Da una parte si denuncia la politica assertiva di Mosca, evidenziata platealmente dalla crisi ucraina. Dall'altra c'è una dipendenza energetica e commerciale molto pesante. Il grande paradosso dell'Europa centrale e baltica.
(Scritto per Il Manifesto)

di Matteo Tacconi
Qualche giorno fa il giornalista britannico Edward Lucas ha scritto su The European Voice un articolo dove si spiega che è da anni che la fascia orientale dell’Ue, quella vissuta dall’altra parte della cortina all’epoca della guerra fredda, invia a Bruxelles segnali chiari sulla Russia.

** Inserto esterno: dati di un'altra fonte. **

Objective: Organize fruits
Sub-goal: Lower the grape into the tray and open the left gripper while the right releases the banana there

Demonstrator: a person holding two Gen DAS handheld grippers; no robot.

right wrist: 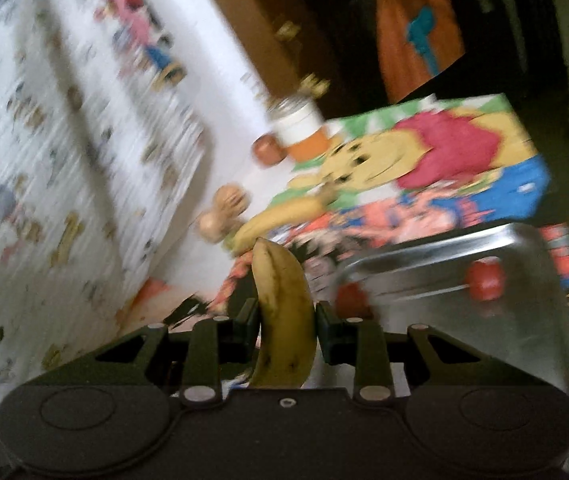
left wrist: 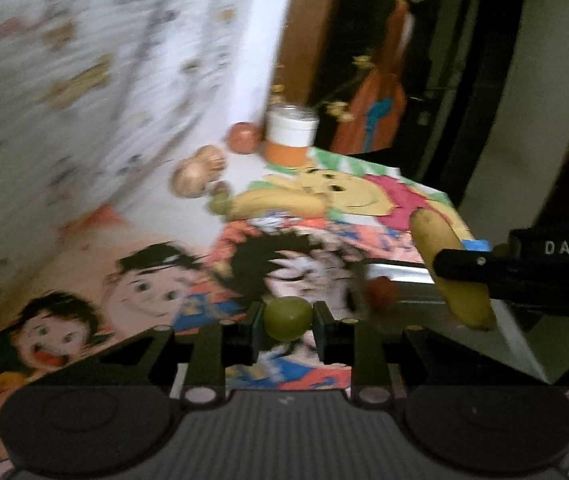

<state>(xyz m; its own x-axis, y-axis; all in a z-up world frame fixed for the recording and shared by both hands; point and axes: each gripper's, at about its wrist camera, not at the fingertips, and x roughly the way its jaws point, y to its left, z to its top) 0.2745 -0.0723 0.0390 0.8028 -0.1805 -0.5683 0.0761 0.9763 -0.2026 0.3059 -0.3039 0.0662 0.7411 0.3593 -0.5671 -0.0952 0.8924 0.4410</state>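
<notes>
While the left gripper (left wrist: 287,318) pinches a small green fruit (left wrist: 287,317) above the cartoon cloth (left wrist: 144,280), another banana (left wrist: 280,202) lies farther back. From the right wrist, the right gripper (right wrist: 286,322) clamps a banana (right wrist: 284,320) beside the steel tray's (right wrist: 424,256) left edge, red fruits (right wrist: 484,278) inside.

The only lettering I can read is "DAS", white on the black body of my right claw (left wrist: 460,268). The cartoon prints carry no legible words.
</notes>
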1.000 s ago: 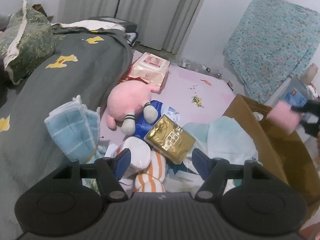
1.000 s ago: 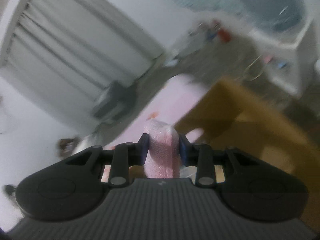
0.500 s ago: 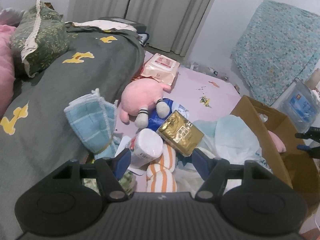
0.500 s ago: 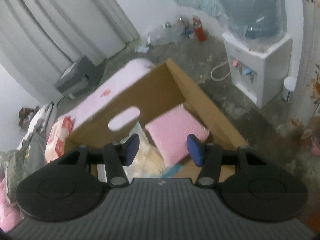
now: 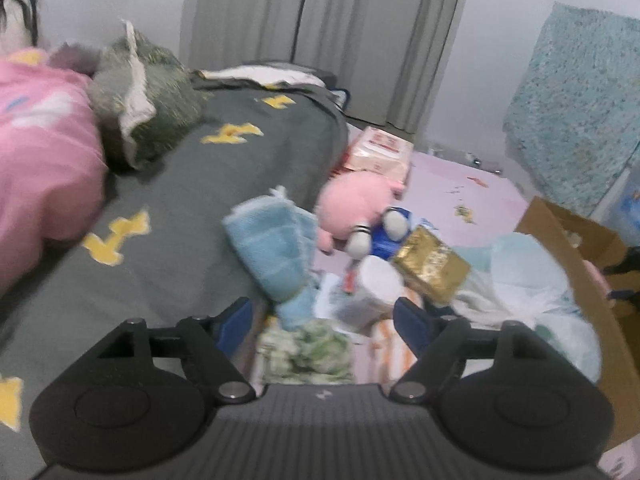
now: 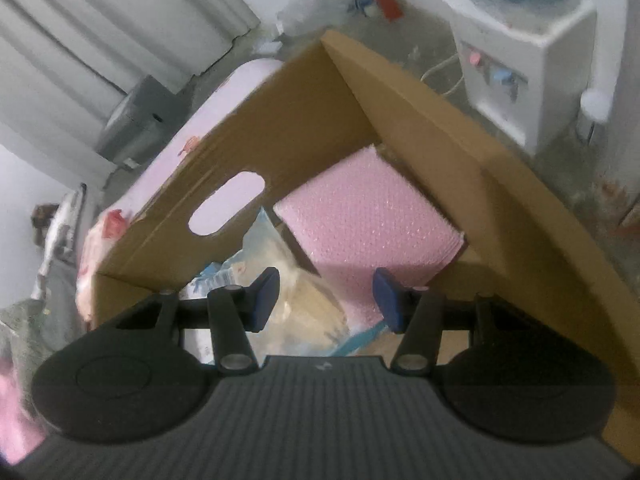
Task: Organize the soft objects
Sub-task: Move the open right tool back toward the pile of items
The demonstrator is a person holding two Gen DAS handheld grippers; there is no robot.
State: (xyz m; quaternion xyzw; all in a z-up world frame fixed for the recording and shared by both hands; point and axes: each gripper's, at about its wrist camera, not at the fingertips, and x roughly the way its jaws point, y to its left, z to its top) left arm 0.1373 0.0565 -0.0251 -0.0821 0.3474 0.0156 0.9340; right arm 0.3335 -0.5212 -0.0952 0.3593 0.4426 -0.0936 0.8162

La Polonia e baltici, soprattutto loro, hanno esortato l’Europa occidentale a non sottovalutare la politica imperiale di Mosca. Estonia, Lettonia e Lituania hanno denunciato a più riprese il fatto di sperimentare sulla propria pelle le velleità offensive del Cremlino, segnalando l’uso spregiudicato, da parte di quest’ultimo, delle minoranze russe (in parte discriminate, va detto). L’opinione di Lucas è che la crisi ucraina dimostra che l’Europa occidentale ha fatto molto male a non ascoltare con maggiore attenzione gli allarmi suonati dall’Est. Che ora, visto lo scenario devastante nell’ex repubblica sovietica, vede accrescere i suoi timori. Sotto molti aspetti inevitabili, tenuto conto del modo in cui a quelle longitudini la storia è fluita.